Work to complete
The line with "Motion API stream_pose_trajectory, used", the line with "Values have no", and all lines between them in the material below: return these exactly, and no others.

Task data
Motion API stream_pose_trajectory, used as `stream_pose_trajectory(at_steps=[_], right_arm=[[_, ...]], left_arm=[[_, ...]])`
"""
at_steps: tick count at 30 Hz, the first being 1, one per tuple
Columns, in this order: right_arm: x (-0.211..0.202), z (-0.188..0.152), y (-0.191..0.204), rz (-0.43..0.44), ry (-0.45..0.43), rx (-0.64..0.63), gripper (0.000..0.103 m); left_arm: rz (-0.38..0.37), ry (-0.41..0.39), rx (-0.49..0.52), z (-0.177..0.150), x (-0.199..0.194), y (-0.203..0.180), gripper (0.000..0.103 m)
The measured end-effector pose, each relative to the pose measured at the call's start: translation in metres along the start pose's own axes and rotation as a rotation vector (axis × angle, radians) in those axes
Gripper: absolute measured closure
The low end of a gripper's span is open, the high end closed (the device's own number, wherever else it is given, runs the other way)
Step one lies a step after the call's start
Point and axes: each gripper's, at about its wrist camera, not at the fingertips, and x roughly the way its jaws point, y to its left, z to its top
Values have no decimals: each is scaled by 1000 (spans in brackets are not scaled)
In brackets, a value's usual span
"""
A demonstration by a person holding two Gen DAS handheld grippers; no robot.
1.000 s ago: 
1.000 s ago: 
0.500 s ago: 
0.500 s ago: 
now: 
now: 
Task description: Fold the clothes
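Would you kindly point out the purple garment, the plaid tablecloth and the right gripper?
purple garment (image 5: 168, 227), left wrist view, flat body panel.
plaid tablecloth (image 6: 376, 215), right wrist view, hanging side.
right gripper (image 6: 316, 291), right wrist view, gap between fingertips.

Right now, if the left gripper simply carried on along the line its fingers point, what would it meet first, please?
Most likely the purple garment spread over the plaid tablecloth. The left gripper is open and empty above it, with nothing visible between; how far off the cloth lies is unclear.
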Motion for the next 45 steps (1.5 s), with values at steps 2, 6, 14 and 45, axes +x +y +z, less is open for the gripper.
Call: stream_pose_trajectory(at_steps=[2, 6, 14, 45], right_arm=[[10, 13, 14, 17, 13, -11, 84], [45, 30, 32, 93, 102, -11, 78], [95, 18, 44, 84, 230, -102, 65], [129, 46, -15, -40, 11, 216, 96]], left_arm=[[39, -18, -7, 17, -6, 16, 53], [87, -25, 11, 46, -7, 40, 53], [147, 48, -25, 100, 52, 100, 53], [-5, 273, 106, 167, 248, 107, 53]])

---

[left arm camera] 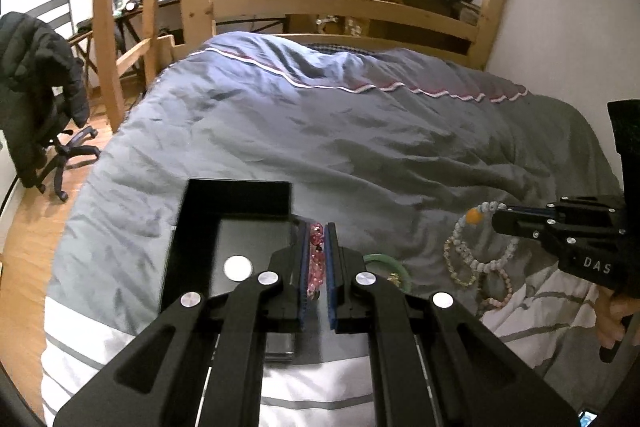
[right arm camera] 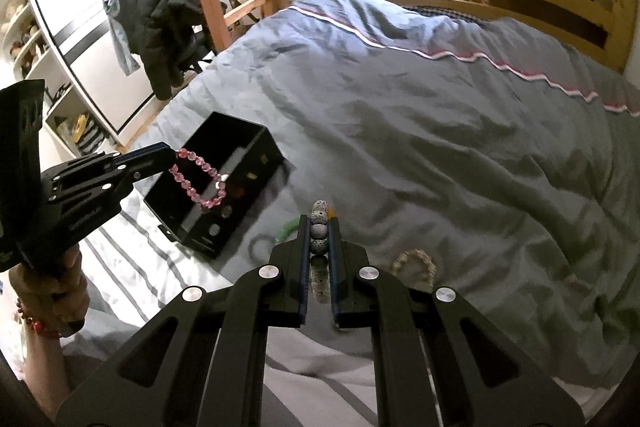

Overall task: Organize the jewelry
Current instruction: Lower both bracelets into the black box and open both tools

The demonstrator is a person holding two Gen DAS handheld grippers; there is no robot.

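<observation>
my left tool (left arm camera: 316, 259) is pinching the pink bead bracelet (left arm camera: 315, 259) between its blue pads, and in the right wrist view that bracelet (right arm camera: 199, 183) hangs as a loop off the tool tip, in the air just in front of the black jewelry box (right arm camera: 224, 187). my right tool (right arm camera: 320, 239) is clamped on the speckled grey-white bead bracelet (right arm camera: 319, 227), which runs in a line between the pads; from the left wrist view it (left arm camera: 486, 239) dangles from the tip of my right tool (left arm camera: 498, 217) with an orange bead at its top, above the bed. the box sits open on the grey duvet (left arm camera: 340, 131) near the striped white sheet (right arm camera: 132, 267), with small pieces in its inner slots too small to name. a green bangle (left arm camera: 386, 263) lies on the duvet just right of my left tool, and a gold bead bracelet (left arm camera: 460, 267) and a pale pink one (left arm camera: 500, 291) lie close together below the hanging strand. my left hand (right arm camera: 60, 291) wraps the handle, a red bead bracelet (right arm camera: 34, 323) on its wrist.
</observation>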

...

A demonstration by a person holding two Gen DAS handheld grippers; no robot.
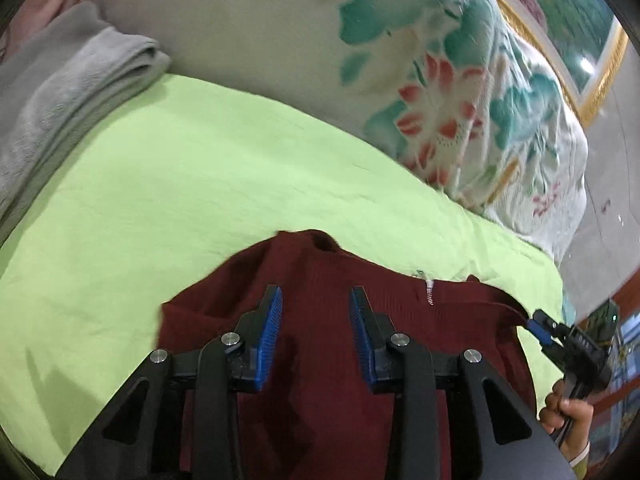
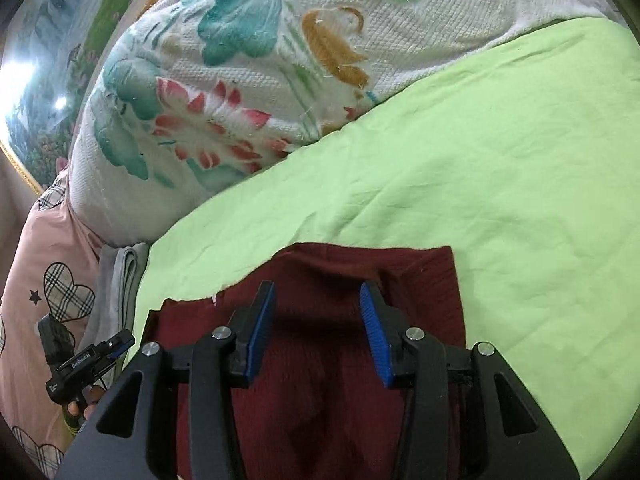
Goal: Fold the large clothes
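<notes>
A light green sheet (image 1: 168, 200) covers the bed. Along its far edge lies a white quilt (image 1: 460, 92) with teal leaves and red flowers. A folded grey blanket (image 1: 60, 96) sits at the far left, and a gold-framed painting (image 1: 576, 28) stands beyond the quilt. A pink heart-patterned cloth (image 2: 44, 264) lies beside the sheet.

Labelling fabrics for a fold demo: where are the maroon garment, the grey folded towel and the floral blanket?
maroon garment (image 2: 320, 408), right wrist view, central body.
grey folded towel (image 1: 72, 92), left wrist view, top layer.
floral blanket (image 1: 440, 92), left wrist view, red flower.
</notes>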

Result of the exercise
Motion API stream_pose_trajectory, used as `stream_pose_trajectory(at_steps=[_], right_arm=[[_, ...]], left_arm=[[_, ...]])`
"""
at_steps: tick count at 30 Hz, the first being 1, one per tuple
Columns, in this order: right_arm: x (-0.211..0.202), z (-0.188..0.152), y (-0.191..0.204), rz (-0.43..0.44), ry (-0.45..0.43), rx (-0.64..0.63), gripper (0.000..0.103 m); left_arm: rz (-0.38..0.37), ry (-0.41..0.39), rx (-0.49..0.52), z (-0.177..0.150), x (-0.199..0.194), y (-0.203..0.180), gripper (0.000..0.103 m)
The measured end-effector pose, each relative to the pose measured at the call's start: translation in metres along the start pose's own axes and rotation as a rotation vector (axis × angle, radians) in those axes
Gripper: absolute measured closure
The low end of a gripper's span is open, the high end closed (the device's own number, wherever else it is given, runs the other way)
Step one lies a step after the call's start
Point and axes: each gripper's, at about its wrist camera, not at the fingertips, and x roughly the way its jaws point, y to its left, z to its top
Values have no decimals: each is scaled by 1000 (spans in brackets are not scaled)

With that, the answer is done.